A friend of mine (who is the most wholesome funny kind troublemaking father ever, uncle to several children), just got lectured by a parent for picking up a neighbor’s kid and turning him upside down and giving him a fart kiss or whatever it’s called on his tummy. My friend directly replied to the irate parent: “you’re the parent, you’re in charge, I’ll do as you say. But are you saying there was something sexual about that?” The parent was stunned by the directness and couldn’t say a word. The Helicopter parent in all of us needs to lighten up.
In the ’50s, in America, the average child was sent out of the house in the morning to play in the forest or play ball or whatever–don’t come back ’til dinner! Now, the average child is restricted to 50 feet, on average, from the front door. Google it.
Two years back, the NY Times did an article on how jungle gyms have gotten shorter and shorter, safer and safer (due to lawsuit-happy parents)—and now worse and worse injuries happen, more often. What?! Why? Because children no longer learn to navigate danger and learning step-by-step.
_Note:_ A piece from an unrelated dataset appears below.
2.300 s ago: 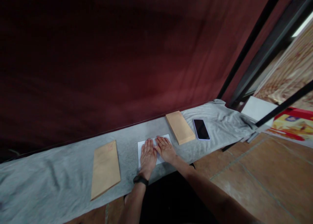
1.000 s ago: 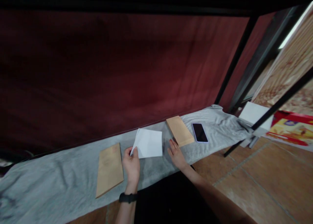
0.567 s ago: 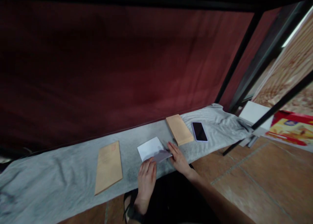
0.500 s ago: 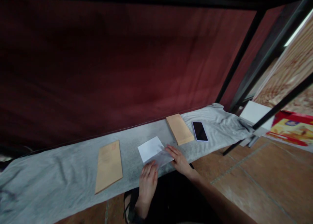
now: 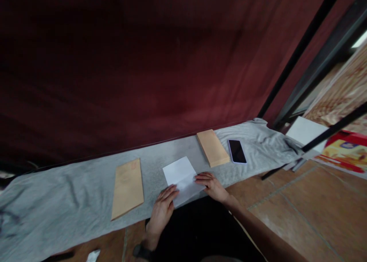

They think they’re invincible, having never experienced a manageable degree of modest danger.
Recently, on elephant, we shared a blog about children, and a parent commented that she’d never let her infants be naked in a park or public setting—a stranger might have a camera, and that stranger might be videoing the child for pornographic purposes.
I get it.
But we can be fear-based—and believe corporate media that this is the most dangerous time on earth. Or we can be reality-based—and realize that, generally, this is a safer time for our children than at any time in history.
We can make them safer by never texting when we drive. We can make them safer by feeding our children real, wholesome food—car accidents and obesity and diabetes are real threats.
A few years ago, The Book for Dangerous Boys made the bestseller lists—its call for letting children off the leash riveted an ever-uptightening nation.
Let’s lead by example: and breathe in and out, and lighten up. We can keep our loved ones safe—through awareness, delight, humor…not merely fear. Fear does not truly protect—it constricts.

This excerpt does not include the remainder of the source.